War is always hell, but it is not always immoral. As military historian Frederick Kagan points out in a charming piece in the new Wilson Quarterly, a nation must always be willing to use force to attain its national goals: 

“‘You have no idea how much it contributes to the general politeness and pleasantness of diplomacy when you have a little quiet armed force in the background,’ the diplomat-historian George F. Kennan declared in 1946. With his customary wit, Kennan enunciated a profound general principle: War and diplomacy are inextricably linked, and it is as great a mistake to conduct diplomacy without considering military means as it is to wage war without diplomacy.

“This truth has never enjoyed universal acceptance, but in modern times the conviction-or wish-that diplomacy can prevail without any connection to the use of force has become much more widespread. Many see war simply as the failure of diplomacy rather than its complement, and some argue that statesmen should not even consider using military power until they have exhausted all other means of achieving their aims. It is not only the evil of war that animates these critics, but the belief that force makes any kind of diplomacy all but impossible-that the angry ‘blowback’ of elite and popular opinion in other nations necessarily overwhelms all diplomatic efforts, traditional or public, and outweighs any advantages that force may bring. ‘Hard’ power and ‘soft’ power, in other words, are mutually exclusive.”

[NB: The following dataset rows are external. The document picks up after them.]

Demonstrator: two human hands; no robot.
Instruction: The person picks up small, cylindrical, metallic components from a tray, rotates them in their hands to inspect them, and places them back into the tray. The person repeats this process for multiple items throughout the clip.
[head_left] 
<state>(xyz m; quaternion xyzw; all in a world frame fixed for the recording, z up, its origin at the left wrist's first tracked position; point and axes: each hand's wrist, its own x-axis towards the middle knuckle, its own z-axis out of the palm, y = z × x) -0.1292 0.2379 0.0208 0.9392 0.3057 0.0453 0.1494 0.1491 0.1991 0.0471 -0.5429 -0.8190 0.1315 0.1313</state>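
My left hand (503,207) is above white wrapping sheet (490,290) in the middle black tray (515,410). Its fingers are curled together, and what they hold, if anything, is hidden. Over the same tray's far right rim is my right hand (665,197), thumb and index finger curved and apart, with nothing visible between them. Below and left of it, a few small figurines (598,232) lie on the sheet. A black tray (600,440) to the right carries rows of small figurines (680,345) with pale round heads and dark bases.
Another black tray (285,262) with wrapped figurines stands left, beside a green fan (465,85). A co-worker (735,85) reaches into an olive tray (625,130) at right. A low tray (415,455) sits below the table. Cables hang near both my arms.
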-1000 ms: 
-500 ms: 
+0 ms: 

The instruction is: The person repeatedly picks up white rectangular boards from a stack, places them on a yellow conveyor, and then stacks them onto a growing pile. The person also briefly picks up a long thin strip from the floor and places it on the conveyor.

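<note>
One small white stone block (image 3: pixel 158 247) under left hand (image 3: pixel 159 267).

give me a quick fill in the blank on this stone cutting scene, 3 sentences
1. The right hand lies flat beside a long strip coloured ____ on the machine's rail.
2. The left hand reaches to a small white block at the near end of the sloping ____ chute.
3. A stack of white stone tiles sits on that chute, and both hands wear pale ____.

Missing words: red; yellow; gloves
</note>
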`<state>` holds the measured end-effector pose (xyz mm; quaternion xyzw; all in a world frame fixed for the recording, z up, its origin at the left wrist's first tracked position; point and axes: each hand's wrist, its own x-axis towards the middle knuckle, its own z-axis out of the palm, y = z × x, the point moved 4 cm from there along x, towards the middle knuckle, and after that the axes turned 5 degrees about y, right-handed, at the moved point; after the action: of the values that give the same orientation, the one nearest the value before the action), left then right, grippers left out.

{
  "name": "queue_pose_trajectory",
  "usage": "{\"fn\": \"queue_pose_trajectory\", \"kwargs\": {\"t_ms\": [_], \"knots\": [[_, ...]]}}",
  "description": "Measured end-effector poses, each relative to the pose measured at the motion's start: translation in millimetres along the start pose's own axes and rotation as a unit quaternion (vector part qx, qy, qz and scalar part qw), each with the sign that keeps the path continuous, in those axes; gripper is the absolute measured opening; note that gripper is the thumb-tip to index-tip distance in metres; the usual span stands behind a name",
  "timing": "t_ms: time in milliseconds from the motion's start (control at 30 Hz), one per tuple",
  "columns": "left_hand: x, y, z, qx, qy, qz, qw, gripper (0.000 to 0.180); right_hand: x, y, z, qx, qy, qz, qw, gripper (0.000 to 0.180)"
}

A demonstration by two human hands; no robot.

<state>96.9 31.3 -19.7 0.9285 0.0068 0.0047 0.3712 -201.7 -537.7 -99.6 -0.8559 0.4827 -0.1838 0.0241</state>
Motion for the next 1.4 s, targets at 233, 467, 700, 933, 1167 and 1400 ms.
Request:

Kagan admits that use of force against an insurgency such as the one the U.S. faces in Iraq can be a more complicated matter, but those who say that is impossible to win in such a conflict are wrong-the English, for example, prevailed over the Boers through a greater (and to me sometimes highly disturbing) use of force and yet the two nations went on to fight side by side in later conflicts.

Kagan writes: 

“The existence of a powerful and battle-proven military makes the job of diplomats and political leaders vastly easier. However unhappy a defeated people may be with a given political settlement, or however resentful of military actions carried out against them, very few will take up arms again if convinced that they will  again be defeated. Military half-measures designed to ‘send a message,’ such as those the Kennedy and Johnson administrations used in the early days of the Vietnam struggle, deceive no one and leave the door open for insurgent victory. Clear-cut military triumph, such as the British achieved against the Boers, makes even the staunchest rebels more reluctant to try the test of battle again. The use of military force with any aim in mind other than victory is extremely dangerous and likely to be counterproductive.”